Kradzież mydelniczki w gorzowskim barze. Burza w sieci!
Niemal 300 komentarzy (stan na dzień 5 maja godz. 10:00) ma dyskusja odnośnie "show" jakie skradła jedna z klientek popularnej "ósemki" w Gorzowie. Na nagraniu widać, jak kobieta kradnie mydelniczkę z publicznej łazienki, a następnie przenosi ją do loży i chowa do torebki . Wszystko zostało wrzucone do sieci, gdzie w dobrej jakości widać osobę, która to zrobiła.
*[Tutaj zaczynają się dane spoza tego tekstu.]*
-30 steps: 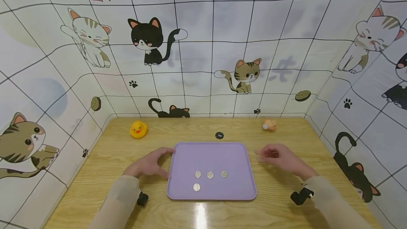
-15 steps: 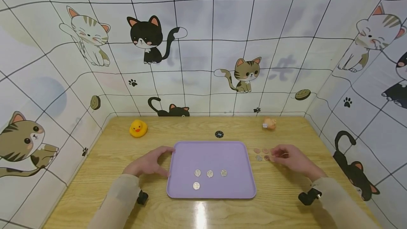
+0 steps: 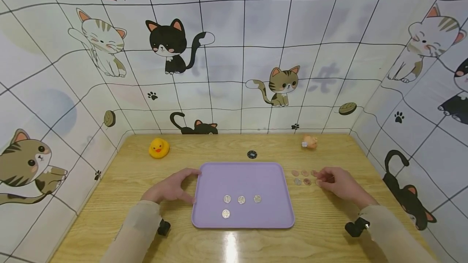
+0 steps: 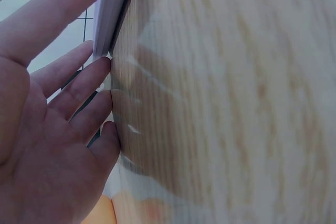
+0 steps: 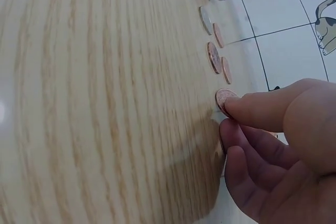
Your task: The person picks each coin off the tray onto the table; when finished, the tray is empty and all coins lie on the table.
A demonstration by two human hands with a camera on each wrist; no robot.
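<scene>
A lilac tray (image 3: 241,218) lies on the wooden table in the head view. Three silvery coins form a row on it, with one more silvery coin (image 3: 225,214) below the row's left end. My left hand (image 3: 172,188) is at the tray's left side, thumb and fingers spread, fingertips at the rim. Right of the tray, two short rows of coins lie on the table, mostly copper, one a silvery coin (image 3: 297,182). My right hand (image 3: 338,182) is at their right end. In the right wrist view its thumb and finger pinch a copper coin (image 5: 222,96) close over the table.
A yellow rubber duck (image 3: 159,148) sits at the back left. Behind the tray lies a black poker chip (image 3: 252,154) marked 100. A small orange-pink toy figure (image 3: 309,142) is at the back right. Cat-patterned cloth walls (image 3: 226,92) surround the table.
My right hand has moved rightward away from the tray's right side, uncovering the copper and silvery coins on the table. The left hand and the tray coins stay put.
</scene>
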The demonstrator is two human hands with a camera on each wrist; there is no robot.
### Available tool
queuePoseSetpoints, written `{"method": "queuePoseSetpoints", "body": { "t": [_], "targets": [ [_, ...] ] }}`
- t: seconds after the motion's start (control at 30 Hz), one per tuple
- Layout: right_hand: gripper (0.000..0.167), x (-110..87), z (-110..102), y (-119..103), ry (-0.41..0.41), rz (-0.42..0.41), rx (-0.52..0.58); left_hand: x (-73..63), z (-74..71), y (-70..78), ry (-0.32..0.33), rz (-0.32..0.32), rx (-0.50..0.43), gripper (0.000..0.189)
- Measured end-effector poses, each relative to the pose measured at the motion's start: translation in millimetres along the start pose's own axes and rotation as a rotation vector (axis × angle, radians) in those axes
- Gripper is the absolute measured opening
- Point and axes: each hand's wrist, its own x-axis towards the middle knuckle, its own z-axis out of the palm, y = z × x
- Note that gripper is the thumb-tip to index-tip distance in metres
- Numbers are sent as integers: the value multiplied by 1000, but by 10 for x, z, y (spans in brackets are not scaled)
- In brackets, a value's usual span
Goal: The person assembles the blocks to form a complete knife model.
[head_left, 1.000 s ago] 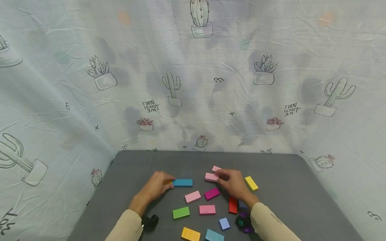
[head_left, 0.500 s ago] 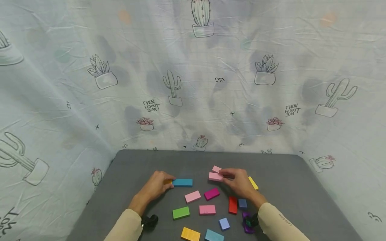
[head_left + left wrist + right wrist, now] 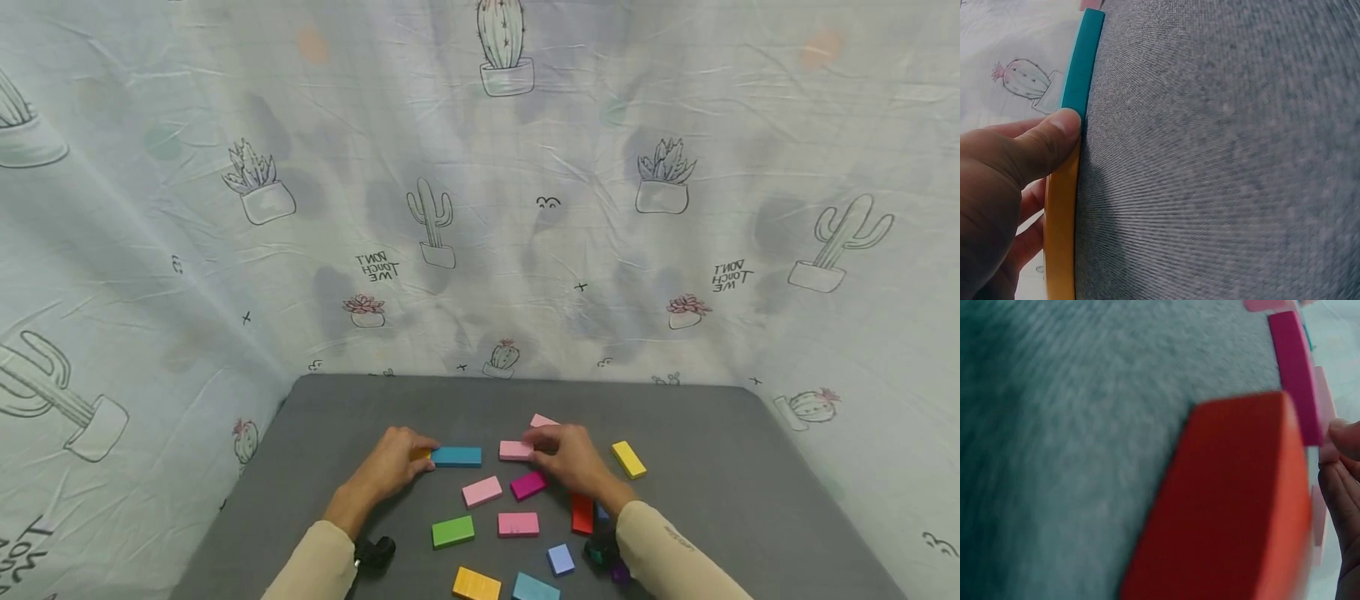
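My left hand [image 3: 393, 460] pinches an orange block [image 3: 1061, 219] and a blue block [image 3: 458, 457] where their ends meet. In the left wrist view the thumb lies over the joint, with the teal-looking blue block [image 3: 1084, 65] running on beyond it; fingers show behind the orange one. To the right, my right hand [image 3: 573, 458] holds a pale pink block [image 3: 514, 451] between thumb and fingers, a short gap from the blue block's free end. Another pale pink block [image 3: 543, 420] lies just behind that hand. A magenta block [image 3: 528, 485] is in front of the held pink block.
Nearer me on the grey table [image 3: 337, 400] lie pink [image 3: 482, 492], green [image 3: 453, 532], darker pink [image 3: 518, 524], red [image 3: 582, 513], light blue [image 3: 560, 559], orange [image 3: 476, 583] and teal [image 3: 536, 587] blocks. A yellow block [image 3: 628, 460] is at right. Cactus-print cloth [image 3: 480, 208] surrounds the table.
My right hand first shifts slightly right, then left and a little nearer me, bringing the pale pink block closer to the blue block. The left hand keeps its hold in place.
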Motion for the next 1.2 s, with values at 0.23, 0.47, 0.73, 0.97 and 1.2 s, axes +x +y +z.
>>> {"method": "queuePoseSetpoints", "body": {
  "t": [0.23, 0.47, 0.73, 0.97, 1.2],
  "targets": [
    [31, 77, 99, -28, -53, -41, -26, 4, -10, 16, -15, -8, -8, 26],
    [31, 103, 150, -51, -61, -86, -17, 18, -6, 24, -19, -8, 0, 25],
    [32, 122, 194, -87, -75, -85, -28, 27, -11, 21, -17, -21, -9, 25],
    [32, 131, 213, -98, -77, -75, -4, 18, -4, 25, -17, -38, 0, 25],
    [33, 126, 217, -110, -72, -83, -13, 11, -5, 17, -21, -30, 5, 26]
  ]
}}
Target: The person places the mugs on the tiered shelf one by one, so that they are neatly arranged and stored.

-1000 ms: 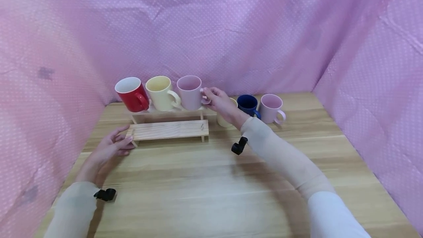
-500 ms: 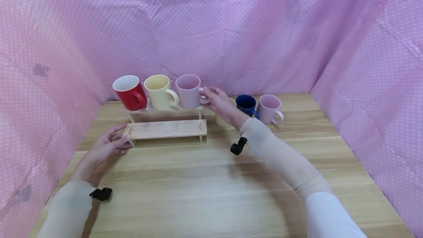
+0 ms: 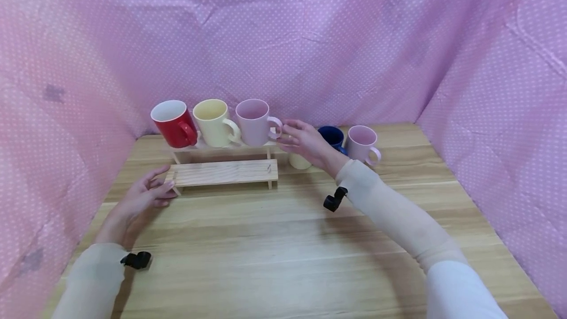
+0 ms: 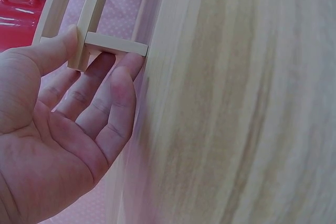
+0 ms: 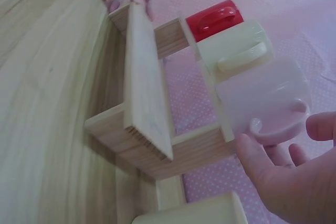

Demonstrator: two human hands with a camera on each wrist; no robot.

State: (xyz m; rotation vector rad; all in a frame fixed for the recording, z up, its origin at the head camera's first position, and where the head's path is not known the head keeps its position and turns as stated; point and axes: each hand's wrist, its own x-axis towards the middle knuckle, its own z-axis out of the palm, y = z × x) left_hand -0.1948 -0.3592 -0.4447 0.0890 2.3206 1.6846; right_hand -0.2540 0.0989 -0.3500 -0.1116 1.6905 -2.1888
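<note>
A two-tier wooden rack [image 3: 226,172] stands at the back left of the table. On its upper tier sit a red mug [image 3: 176,129], a pale yellow mug [image 3: 212,124] and a lilac mug [image 3: 253,124], handles turned to the right. My left hand [image 3: 143,195] holds the left end of the lower tier; the left wrist view shows the thumb [image 4: 60,50] on the board's edge and fingers behind the leg. Just right of the lilac mug's handle is my right hand [image 3: 307,144], fingers loosely spread, gripping nothing. In the right wrist view, its thumb [image 5: 254,158] lies close beside that mug.
Right of the rack, a second yellow mug [image 3: 299,161] is partly hidden by the right hand. A dark blue mug [image 3: 331,135] and another lilac mug [image 3: 361,146] stand beyond it. A pink dotted curtain [image 3: 310,38] surrounds the table's back and sides.
The right hand has let go of the lilac mug's handle and drawn slightly right, its fingers loosening. The left hand stays on the rack; the mugs stay in place.
</note>
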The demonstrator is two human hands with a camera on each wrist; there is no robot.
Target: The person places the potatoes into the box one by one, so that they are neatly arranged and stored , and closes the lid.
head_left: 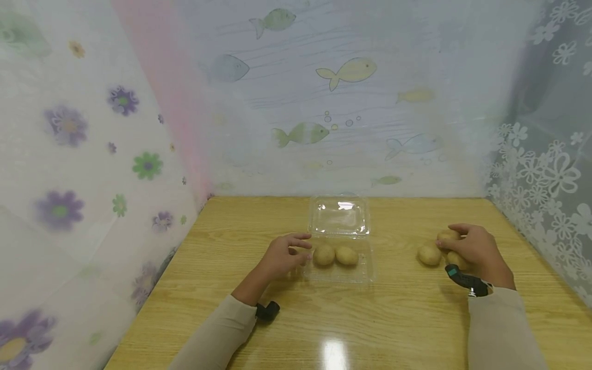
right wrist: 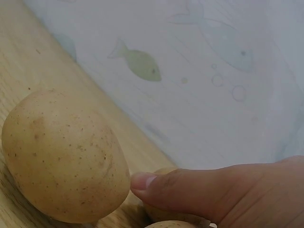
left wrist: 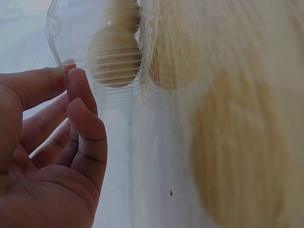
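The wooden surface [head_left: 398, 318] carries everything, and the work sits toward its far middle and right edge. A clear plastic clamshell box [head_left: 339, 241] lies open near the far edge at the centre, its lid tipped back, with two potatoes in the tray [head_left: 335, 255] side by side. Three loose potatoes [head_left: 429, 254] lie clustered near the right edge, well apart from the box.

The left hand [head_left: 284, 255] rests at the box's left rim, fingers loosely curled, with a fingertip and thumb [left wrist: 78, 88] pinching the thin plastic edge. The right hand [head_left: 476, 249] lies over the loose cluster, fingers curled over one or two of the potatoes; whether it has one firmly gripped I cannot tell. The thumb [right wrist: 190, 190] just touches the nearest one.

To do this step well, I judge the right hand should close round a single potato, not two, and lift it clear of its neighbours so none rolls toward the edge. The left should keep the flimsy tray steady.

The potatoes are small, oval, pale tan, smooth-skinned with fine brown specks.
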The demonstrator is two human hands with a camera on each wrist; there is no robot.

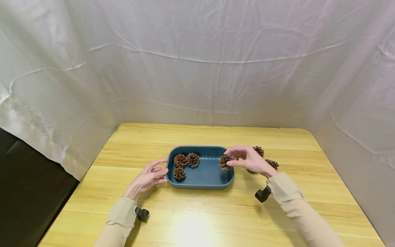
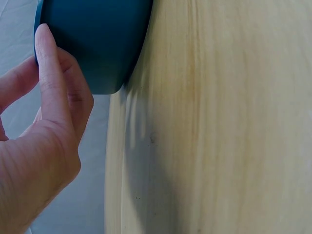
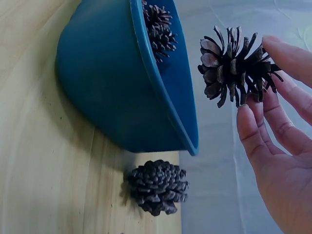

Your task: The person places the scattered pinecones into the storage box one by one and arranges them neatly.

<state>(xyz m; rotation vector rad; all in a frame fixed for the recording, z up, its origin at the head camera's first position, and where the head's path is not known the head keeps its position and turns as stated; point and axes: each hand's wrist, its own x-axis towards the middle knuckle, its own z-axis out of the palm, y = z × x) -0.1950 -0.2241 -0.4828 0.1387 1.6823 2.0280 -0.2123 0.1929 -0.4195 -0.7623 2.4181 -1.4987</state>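
Observation:
A dark teal oblong basin (image 1: 200,187) stands on the wooden table with three brown pine cones (image 1: 179,174) grouped at its left end. My left hand (image 1: 151,176) grips the basin's left rim, thumb at the edge; the left wrist view shows the thumb (image 2: 48,73) on the rim and the other fingers around the end wall. Over the basin's right end, my right hand (image 1: 247,159) holds another pine cone (image 1: 225,162) between thumb and fingertips. In the right wrist view this pine cone (image 3: 234,68) has open scales and hangs above rim height.
Right of the basin, more pine cones lie on the table (image 1: 293,192), partly hidden by the right hand; one pine cone (image 1: 272,164) shows beside the wrist. Another pine cone (image 3: 157,187) sits close to the basin's end. White curtains (image 1: 210,85) surround the table's back and sides.

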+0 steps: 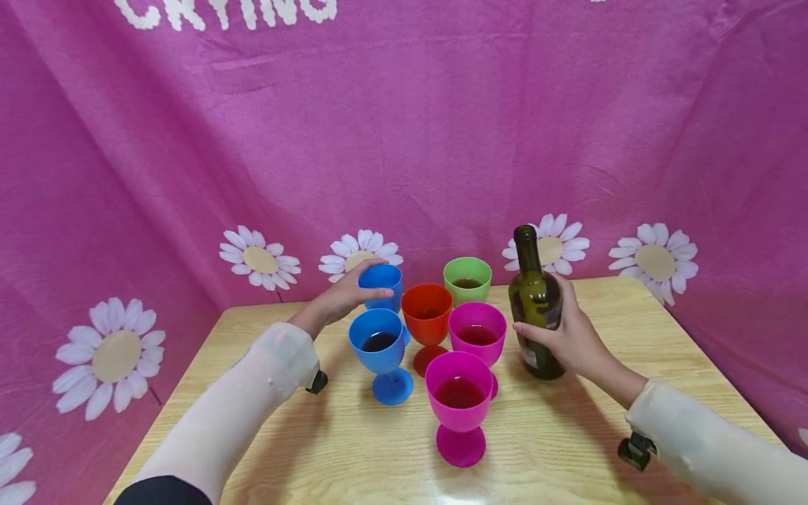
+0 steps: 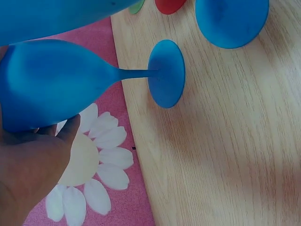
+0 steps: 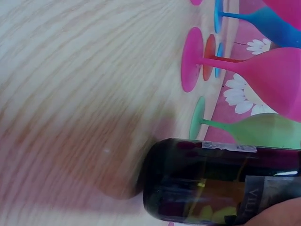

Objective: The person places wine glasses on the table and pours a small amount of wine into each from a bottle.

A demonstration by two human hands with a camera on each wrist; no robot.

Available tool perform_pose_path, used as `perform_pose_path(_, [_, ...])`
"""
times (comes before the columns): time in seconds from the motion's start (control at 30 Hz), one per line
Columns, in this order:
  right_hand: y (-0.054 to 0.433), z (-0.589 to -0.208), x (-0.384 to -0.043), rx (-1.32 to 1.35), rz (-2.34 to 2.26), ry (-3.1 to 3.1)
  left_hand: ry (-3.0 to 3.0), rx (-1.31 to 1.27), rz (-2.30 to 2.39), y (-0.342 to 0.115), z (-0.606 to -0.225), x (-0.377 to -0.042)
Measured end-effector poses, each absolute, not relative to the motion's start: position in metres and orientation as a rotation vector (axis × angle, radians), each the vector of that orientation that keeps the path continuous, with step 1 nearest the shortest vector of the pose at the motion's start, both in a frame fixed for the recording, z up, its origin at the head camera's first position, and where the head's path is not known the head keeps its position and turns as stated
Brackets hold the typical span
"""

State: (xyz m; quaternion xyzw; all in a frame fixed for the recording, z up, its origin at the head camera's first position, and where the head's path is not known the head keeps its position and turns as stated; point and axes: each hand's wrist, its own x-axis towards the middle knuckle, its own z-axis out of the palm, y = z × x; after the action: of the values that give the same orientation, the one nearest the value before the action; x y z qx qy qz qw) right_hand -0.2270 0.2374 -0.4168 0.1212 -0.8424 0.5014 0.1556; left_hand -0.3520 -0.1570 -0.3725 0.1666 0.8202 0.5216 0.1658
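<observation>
At the back left of the group, my left hand (image 1: 341, 298) curls its fingers and thumb round the bowl of a blue goblet (image 2: 51, 82). That goblet stands upright, its foot close to the table's far edge in the left wrist view. A second blue goblet (image 1: 377, 361), with dark liquid inside, is just in front of it. On the right, my right hand (image 1: 577, 340) grips a dark green wine bottle (image 1: 529, 280) round its body. The bottle is upright with its mouth uncovered, and its base is close over the table in the right wrist view.
Beside the blue goblets stand a red goblet (image 1: 426, 315), a green one (image 1: 467, 289) and two pink goblets, one behind (image 1: 477, 344) and one in front (image 1: 459, 414). These hold dark or reddish liquid. The wooden table (image 1: 353, 456) meets a pink daisy-print cloth (image 1: 404, 140) at the back.
</observation>
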Motion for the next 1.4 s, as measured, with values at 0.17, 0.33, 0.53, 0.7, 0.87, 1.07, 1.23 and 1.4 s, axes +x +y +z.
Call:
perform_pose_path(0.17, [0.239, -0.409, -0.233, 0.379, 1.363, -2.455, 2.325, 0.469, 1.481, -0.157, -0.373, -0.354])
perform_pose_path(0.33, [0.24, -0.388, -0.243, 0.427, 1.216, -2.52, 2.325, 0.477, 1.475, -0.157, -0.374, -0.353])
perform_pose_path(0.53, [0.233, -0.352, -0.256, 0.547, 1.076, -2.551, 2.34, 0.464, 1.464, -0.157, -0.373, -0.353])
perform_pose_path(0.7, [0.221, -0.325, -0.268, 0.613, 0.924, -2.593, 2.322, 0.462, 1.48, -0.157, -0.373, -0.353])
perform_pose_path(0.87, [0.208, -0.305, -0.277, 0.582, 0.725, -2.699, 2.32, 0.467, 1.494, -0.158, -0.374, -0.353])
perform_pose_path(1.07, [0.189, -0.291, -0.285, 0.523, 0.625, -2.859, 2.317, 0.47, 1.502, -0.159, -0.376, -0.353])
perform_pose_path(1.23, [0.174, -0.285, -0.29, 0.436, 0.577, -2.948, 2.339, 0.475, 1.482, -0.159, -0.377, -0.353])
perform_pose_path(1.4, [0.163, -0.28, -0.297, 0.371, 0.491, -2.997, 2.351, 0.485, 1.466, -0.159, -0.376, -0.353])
Jednak nie to jest głównym tematem burzy w sieci. Chodzi o... nagranie w toalecie. Wielu gorzowian jest oburzonych, że bar zainstalował monitoring w łazience. - Co jest? Kamery w toalecie? Serio ? - napisała pani Kamila. - Mnie bardziej zastanawia dlaczego kamery są w toalecie ? - dodała pani Ania. - Ja popieram kamery przy umywalkach, patrząc na sytuację i jej powtarzalność... - podkreśliła z kolei pani Basia.
Jak się okazuje, jest to burza w szklance wody, bo bar ma prawo do instalacji monitoringu właśnie w łazienkach. Kwestia toalet to zupełnie inna, bardziej intymna sprawa. Kamery są dozwolone właśnie w tych miejscach właśnie ze względu na tego typu sytuacje, zaś monitoring w toaletach jest zakazany. Te dwie kwestie trzeba odróżnić.
- Ja bym powiedział że to jest przedsionek toalety. W każdej galerii, markecie w miejscu gdzie masz umywalki są kamery - zaznaczył pan Artur.